Daredevil: The Man Without Fear, a 2003 PlayStation 2 superhero game that was in development by 5,000 Ft. Studios for the PlayStation 2 before getting canceled, has resurfaced after 20 years with a new playable build.

Read More: The Life And Death Of A Daredevil Video Game

The game preservation group Hidden Palace managed to release a playable version of Daredevil: The Man Without Fear on October 31 via member Casuallynoted, who apparently obtained the build from an anonymous developer of 5,000 Ft. It’s a late prototype with a fair amount of bugs, including possible crashes after the first chapter and getting stuck behind walls. That said, it still features the bones of what 5,000 Ft. Studios and publisher Encore Inc. were working on in collaboration with Sony during the early aughts.

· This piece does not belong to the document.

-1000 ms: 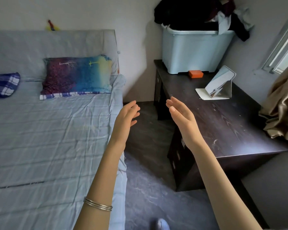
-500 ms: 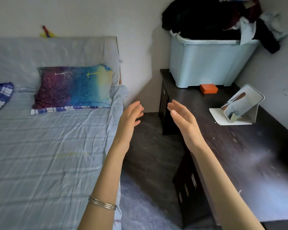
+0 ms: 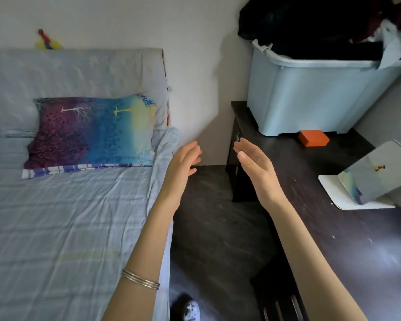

The brainchild of 5,000 Ft. Studios, a Nevada-based developer whose previous credits only included two Army Men ports from 2001, Daredevil: The Man Without Fear started out as a simple project before ballooning in scope. Originally known as Daredevil: The Video Game before adopting the same name as author Frank Miller’s 1993 comic, Daredevil was prototyped as a series of “vignettes” showcasing pivotal moments in the blind crimefighter’s history.

However, as the Lost Media Wiki explains, Marvel’s imminent Daredevil movie project led 5,000 Ft. to rework the concept into an open-world adventure, now also slated for the Xbox and PC. Tensions arose when Sony had very specific requests for new types of gameplay to add to the game, while Marvel wanted it to hew more closely to the upcoming Daredevil movie.

More trouble struck when the developers tried to adapt the then-popular RenderWare engine to the project’s changing needs. After running into serious issues there, they reduced the project’s scope from open-world adventure back to linear brawler. Problems continued as “internal strife” at the studio caused it to miss its February 2003 release. A new date was set for summer, but staff departures and continuing bickering between Sony and Marvel put the final nails in the Daredevil game’s coffin. 5,000 Ft. Studios itself closed in 2012.

Now, though, thanks to an anonymous developer reportedly connected to 5,000 Ft. Studios, a near-final build of the canceled PlayStation 2 game has been released onto the internet via the game preservation group Hidden Palace.

Hidden Palace

Although it wound up getting canceled due to creative differences between Marvel and Sony, based on the video it looks pretty tight. It recalls early-aughts 3D superhero gems such as The Incredible Hulk and Spider-Man, with a bit of Tomb Raider mixed in, too.

The game apparently tells an original story based on the 1999 Elektra Lives Again comic and starring Daredevil’s arch-enemy The Kingpin. It’s a shame, then, that it was canceled just before completion. As The Hidden Palace notes, only the Game Boy Advance ever ended up getting a Daredevil game. The much less ambitious Daredevil: The Man Without Fear for Game Boy Advance arrived just in time for the Mark Steven Johnson-directed live-action film.

Read More: Why I Love Daredevil

As Hidden Palace reports, the newly released build of Daredevil: The Man Without Fear is playable, but with several bugs and game-breaking glitches since it’s unfinished. It’s nice that this finally snuck out 20 years later, though still a bummer the project never got to live up to its potential. With the success of Insomniac Games’ Marvel’s Spider-Man series, and the Wolverine game on the horizon, maybe Daredevil will get another shot at video game redemption.